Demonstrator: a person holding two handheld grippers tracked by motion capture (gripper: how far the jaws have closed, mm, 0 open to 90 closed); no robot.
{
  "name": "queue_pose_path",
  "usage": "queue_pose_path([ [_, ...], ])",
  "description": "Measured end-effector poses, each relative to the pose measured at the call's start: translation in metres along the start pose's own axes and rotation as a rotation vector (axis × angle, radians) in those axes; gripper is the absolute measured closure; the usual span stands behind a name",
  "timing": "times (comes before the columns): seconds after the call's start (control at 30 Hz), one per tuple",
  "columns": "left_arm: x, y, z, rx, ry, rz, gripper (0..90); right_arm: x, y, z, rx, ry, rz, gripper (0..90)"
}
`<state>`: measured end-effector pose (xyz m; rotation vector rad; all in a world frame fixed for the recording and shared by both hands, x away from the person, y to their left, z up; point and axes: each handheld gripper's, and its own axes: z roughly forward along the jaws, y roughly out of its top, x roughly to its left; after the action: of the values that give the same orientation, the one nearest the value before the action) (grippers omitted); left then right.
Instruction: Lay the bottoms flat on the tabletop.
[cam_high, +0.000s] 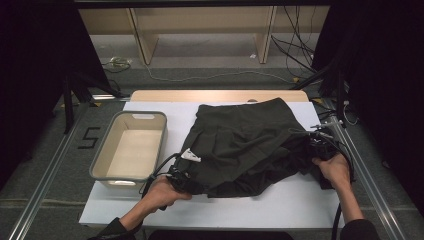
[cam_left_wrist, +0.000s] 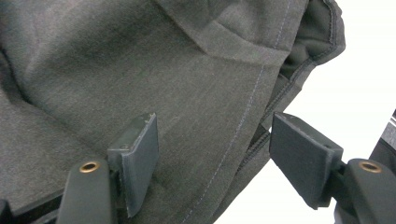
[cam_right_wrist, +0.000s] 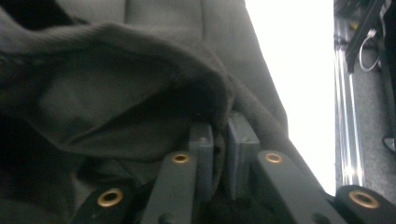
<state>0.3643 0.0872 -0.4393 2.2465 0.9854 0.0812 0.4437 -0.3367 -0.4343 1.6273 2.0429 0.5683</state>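
High view: dark garment (cam_high: 247, 145) lies rumpled on the white table (cam_high: 280, 205), beside an unfilled bin (cam_high: 129, 146). Right gripper (cam_right_wrist: 223, 140) is clamped on cloth; left gripper (cam_left_wrist: 212, 158) is spread, ungrasped. Folding judged barely begun.

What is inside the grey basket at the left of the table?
The grey basket looks empty: its bare pale floor shows in the high view. The near wall hides a strip of floor behind it.
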Motion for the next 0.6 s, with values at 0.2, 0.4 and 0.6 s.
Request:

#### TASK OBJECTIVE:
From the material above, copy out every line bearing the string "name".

#### TASK OUTPUT:
  "name": "queue_pose_path",
  "description": "Measured end-effector poses, each relative to the pose measured at the call's start: translation in metres along the start pose's own axes and rotation as a rotation vector (axis × angle, radians) in those axes; gripper is the absolute measured closure; the usual span stands behind a name",

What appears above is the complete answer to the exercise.